Every Monday the Viceroy had a reunion of the poets of Lima in the palace; and in the library of the chief cosmographer, Don Eduardo Carrasco, there existed until within a few years a bulky manuscript, The Flower of the Academies of Lima, in which were guarded the acts of the sessions and the verses of the bards. We have made the most searching investigations for the hiding place of this very curious book, fatally without any result, which we suppose to be in possession of some avaricious bookworm, who can make no use of it himself, nor will allow others to explore so rich a treasure.

The little Parnassus of the palace, which after the manner of Apollo was presided over by the Viceroy, was formed of Don Pedro de Peralta, then quite a youth; the Jesuit José Buendia, a Limeño of great talent, and prodigious science; Don Luis Oviedo y Herrera, also a Limeño, and son of the poet Count de la Granja (author of a pretty poem on Santa Rosa); and other geniuses whose names are not worth the trouble of recording.

It was during the festivities held in honour of the birth of the Infanta Don Luis Fernando, that the little Parnassus was in the height of its glory, and the Viceroy, the Marquis de Castil-dos-Rius, gave a representation at the palace of the tragedy of Perseus, written in unhappy hendecasyllables, to judge by a fragment which we once read. The principal of the clergy and aristocracy assisted at the representation.

Speaking of the performance, our compatriot Peralta, in one of the notes to his Lima fundada, says, that it was given with harmonious music, splendid dresses, and beautiful decorations; and that in it the Viceroy not only manifested the elegance of his poetic genius, but also the greatness of his soul and the jealousy of his love.

It appears to us that there is a good deal of the courtier in that criticism.

Castil-dos-Rius had hardly been two years in his government before they accused him to Philip V of having used his high office for improper purposes, and defrauded the royal treasury in connivance with the contrabandistas.
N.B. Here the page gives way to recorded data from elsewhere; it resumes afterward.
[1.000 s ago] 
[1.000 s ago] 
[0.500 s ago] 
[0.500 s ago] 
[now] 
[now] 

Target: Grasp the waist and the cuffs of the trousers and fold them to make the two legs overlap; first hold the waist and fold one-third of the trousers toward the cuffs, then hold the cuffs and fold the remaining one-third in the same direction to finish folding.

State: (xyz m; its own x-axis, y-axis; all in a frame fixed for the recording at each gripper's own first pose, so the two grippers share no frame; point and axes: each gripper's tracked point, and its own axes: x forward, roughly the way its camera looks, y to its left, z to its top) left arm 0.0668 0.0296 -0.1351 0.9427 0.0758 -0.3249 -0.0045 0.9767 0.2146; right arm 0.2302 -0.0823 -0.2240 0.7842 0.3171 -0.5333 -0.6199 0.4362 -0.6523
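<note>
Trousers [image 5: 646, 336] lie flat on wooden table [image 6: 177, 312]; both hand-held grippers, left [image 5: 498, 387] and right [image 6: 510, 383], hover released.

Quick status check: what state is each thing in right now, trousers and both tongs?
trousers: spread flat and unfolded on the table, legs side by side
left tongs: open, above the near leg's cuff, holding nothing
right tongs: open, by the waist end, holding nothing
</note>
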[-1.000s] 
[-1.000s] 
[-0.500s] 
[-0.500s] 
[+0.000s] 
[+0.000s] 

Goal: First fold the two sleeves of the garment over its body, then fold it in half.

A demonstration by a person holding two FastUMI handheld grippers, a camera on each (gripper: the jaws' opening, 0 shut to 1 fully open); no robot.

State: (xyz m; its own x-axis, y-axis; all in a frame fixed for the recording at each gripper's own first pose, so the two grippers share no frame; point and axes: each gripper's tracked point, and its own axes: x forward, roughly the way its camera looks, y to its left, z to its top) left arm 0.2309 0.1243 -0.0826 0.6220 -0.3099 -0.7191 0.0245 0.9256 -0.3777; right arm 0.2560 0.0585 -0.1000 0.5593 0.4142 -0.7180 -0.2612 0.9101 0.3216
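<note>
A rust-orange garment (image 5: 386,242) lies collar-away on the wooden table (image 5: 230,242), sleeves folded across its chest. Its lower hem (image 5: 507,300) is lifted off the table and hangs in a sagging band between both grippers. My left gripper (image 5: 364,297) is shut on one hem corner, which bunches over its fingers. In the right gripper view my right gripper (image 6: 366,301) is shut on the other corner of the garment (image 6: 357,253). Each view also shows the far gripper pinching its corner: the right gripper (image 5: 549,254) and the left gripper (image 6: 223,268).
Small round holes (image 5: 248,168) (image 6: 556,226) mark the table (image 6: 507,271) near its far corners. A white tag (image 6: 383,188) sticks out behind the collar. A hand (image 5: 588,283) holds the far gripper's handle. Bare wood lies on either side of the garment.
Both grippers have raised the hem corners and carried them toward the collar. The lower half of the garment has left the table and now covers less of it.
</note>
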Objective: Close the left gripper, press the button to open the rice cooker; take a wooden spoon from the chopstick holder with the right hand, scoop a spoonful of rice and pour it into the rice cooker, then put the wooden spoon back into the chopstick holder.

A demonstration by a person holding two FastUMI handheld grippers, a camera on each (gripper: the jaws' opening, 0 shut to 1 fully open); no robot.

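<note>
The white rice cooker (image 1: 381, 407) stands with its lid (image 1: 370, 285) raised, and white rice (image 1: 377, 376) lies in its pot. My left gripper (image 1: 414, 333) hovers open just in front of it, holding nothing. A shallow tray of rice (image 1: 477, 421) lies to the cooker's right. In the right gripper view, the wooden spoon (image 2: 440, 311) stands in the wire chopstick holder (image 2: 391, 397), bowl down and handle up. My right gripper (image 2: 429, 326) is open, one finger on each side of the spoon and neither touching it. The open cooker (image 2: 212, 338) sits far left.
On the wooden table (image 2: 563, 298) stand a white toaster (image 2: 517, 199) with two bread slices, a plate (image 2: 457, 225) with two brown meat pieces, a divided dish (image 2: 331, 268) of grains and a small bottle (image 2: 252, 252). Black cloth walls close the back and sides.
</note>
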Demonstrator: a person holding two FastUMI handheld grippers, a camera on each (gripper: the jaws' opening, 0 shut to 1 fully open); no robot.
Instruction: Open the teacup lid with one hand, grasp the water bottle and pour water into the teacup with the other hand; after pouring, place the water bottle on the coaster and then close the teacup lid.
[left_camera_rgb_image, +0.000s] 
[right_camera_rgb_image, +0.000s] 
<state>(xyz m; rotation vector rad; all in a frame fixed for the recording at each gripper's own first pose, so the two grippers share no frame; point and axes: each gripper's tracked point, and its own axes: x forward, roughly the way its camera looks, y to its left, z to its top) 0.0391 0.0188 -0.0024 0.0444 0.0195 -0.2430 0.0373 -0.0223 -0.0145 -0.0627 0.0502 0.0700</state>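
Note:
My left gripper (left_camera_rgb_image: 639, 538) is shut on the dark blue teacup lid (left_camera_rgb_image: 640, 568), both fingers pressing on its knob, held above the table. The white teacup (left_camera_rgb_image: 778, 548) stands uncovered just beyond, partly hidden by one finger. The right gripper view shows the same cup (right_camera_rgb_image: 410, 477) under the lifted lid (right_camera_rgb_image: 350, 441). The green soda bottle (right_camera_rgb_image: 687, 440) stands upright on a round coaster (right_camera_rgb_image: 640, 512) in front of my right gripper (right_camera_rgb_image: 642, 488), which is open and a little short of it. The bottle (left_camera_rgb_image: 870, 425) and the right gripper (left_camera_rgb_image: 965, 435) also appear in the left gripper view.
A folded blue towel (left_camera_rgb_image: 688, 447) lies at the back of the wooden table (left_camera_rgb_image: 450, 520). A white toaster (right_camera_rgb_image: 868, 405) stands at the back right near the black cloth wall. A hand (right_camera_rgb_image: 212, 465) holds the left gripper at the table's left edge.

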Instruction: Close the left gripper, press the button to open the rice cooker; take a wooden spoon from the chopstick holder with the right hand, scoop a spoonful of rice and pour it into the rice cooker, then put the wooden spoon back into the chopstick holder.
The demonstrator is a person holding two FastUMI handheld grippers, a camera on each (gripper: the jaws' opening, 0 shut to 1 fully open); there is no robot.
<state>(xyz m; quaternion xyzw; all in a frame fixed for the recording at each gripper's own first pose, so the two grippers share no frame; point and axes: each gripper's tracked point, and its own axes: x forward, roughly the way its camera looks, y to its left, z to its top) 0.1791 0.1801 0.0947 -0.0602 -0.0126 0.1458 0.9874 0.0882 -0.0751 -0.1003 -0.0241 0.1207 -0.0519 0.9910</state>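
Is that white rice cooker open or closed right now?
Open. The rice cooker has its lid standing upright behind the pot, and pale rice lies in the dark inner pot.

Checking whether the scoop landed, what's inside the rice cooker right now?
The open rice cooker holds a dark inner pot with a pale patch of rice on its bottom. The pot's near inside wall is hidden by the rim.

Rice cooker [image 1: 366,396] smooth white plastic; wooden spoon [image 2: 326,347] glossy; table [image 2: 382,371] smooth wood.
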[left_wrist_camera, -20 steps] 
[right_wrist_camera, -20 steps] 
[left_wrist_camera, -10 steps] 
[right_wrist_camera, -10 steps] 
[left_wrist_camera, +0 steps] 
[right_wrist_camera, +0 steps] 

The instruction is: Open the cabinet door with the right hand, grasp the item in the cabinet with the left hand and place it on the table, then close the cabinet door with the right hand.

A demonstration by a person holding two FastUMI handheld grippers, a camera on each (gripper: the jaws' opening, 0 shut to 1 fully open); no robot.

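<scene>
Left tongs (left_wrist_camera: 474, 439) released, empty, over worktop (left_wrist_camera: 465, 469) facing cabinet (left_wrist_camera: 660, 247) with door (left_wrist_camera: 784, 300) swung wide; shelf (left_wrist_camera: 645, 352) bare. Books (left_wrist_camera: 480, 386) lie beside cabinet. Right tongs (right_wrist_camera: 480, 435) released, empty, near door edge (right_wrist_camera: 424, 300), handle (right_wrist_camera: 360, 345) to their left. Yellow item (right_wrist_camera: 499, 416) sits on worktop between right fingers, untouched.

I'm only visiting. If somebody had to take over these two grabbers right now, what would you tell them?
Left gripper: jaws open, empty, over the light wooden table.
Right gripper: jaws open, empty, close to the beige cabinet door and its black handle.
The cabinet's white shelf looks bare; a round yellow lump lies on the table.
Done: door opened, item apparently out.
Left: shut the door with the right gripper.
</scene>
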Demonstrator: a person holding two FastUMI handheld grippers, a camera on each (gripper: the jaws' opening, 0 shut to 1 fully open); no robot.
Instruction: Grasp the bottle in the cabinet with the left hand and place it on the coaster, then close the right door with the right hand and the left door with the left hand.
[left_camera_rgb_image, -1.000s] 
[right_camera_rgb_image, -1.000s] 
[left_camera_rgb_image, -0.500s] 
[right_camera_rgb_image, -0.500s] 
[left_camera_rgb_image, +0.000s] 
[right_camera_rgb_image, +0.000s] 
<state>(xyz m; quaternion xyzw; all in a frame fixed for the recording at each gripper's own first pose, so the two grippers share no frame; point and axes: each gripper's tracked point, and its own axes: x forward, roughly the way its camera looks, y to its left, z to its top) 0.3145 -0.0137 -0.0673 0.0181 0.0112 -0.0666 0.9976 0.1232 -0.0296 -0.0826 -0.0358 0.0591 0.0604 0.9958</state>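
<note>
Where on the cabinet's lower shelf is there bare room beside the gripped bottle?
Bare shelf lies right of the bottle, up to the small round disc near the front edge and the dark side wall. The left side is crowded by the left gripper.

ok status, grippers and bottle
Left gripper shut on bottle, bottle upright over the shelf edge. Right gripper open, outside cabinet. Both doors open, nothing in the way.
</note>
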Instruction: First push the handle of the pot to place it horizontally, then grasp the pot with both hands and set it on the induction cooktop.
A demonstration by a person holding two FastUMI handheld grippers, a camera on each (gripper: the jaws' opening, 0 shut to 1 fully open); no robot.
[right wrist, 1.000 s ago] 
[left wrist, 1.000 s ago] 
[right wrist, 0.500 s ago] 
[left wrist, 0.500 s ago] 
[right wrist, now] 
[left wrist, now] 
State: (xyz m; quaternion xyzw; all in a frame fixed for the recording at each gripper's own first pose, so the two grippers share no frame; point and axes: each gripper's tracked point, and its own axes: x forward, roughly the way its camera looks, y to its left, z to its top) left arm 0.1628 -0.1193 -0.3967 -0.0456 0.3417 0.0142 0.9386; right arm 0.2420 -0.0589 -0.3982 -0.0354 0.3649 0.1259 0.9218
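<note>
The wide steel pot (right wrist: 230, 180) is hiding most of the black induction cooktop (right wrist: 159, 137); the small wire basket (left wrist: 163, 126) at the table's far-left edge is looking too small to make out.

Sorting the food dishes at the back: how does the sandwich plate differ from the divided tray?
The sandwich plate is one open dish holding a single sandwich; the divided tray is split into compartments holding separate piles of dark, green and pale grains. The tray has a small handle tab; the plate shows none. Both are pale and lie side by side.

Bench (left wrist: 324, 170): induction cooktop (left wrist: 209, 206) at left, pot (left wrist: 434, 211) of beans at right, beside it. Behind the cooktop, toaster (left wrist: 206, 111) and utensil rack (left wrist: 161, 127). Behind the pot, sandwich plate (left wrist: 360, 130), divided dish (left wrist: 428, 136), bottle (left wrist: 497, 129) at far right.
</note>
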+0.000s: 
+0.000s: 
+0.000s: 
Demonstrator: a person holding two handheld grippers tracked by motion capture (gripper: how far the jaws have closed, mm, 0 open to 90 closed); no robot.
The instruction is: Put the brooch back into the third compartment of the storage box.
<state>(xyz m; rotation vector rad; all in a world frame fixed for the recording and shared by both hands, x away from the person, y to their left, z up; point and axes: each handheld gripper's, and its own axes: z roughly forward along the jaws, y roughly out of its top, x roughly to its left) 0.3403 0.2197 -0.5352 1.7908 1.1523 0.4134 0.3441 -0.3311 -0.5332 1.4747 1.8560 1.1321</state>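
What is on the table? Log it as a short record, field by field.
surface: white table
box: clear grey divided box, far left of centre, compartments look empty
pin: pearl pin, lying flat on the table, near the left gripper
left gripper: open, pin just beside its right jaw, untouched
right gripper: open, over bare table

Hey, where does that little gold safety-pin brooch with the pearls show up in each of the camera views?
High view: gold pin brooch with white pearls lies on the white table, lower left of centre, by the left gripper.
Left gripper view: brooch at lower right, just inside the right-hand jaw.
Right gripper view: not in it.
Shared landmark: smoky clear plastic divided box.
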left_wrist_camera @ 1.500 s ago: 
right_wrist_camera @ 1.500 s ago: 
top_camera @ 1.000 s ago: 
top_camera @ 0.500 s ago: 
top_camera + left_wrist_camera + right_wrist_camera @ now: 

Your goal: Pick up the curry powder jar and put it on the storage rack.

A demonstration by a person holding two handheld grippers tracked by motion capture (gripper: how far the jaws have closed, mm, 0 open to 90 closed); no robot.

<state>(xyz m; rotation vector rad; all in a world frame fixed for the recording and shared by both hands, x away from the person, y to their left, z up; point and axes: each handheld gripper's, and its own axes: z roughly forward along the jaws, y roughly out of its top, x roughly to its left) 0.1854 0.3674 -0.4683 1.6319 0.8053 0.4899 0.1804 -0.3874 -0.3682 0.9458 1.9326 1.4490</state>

The Royal Audiencia and the Tribunal of Commerce supported the accusation, and the Monarch resolved upon at once dismissing the Governor of Peru from his office; but the order was revoked, because a daughter of the Marquis, one of the Queen's maids of honour, threw herself at the feet of Philip V, and brought to his recollection the great services of her father during the war of succession.

But although the King appeased the Marquis in a way by revoking the first order, the pride of Señor de Olim de Sentmanat was deeply wounded; so much so that it carried him to his tomb, April 22nd, 1710, after having governed Peru three years and a half.

The funeral was celebrated with slight pomp, but with abundance of good and bad verses, the Little Parnassus fulfilled a duty towards their brother in Apollo.